**Work item:** Each of the lines below must be written out exactly as shown.
---------- Supplied information ----------
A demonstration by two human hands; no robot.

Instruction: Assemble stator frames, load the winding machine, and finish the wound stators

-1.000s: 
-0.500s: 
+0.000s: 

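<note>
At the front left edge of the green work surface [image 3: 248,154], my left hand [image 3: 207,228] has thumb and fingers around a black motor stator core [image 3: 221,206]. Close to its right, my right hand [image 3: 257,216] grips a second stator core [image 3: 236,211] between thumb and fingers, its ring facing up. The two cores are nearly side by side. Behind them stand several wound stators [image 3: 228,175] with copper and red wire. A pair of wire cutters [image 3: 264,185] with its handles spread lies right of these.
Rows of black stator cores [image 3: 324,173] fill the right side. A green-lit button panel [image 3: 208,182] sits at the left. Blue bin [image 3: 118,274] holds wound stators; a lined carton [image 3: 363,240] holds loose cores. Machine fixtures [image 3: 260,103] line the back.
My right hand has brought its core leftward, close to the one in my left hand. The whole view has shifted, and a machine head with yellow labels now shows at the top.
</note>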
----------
**Result for this task:**
A demonstration by two human hands; no robot.

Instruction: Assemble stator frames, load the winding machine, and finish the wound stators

-1.000s: 
-0.500s: 
+0.000s: 

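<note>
At the front left edge of the green work surface [image 3: 248,154], my left hand [image 3: 207,228] has thumb and fingers around a black motor stator core [image 3: 221,206]. Close to its right, my right hand [image 3: 257,216] grips a second stator core [image 3: 236,211] between thumb and fingers, its ring facing up. The two cores are nearly side by side. Behind them stand several wound stators [image 3: 228,175] with copper and red wire. A pair of wire cutters [image 3: 264,185] with its handles spread lies right of these.
Rows of black stator cores [image 3: 324,173] fill the right side. A green-lit button panel [image 3: 208,182] sits at the left. Blue bin [image 3: 118,274] holds wound stators; a lined carton [image 3: 363,240] holds loose cores. Machine fixtures [image 3: 260,103] line the back.
My right hand has brought its core leftward, close to the one in my left hand. The whole view has shifted, and a machine head with yellow labels now shows at the top.
</note>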

What needed an answer now has one.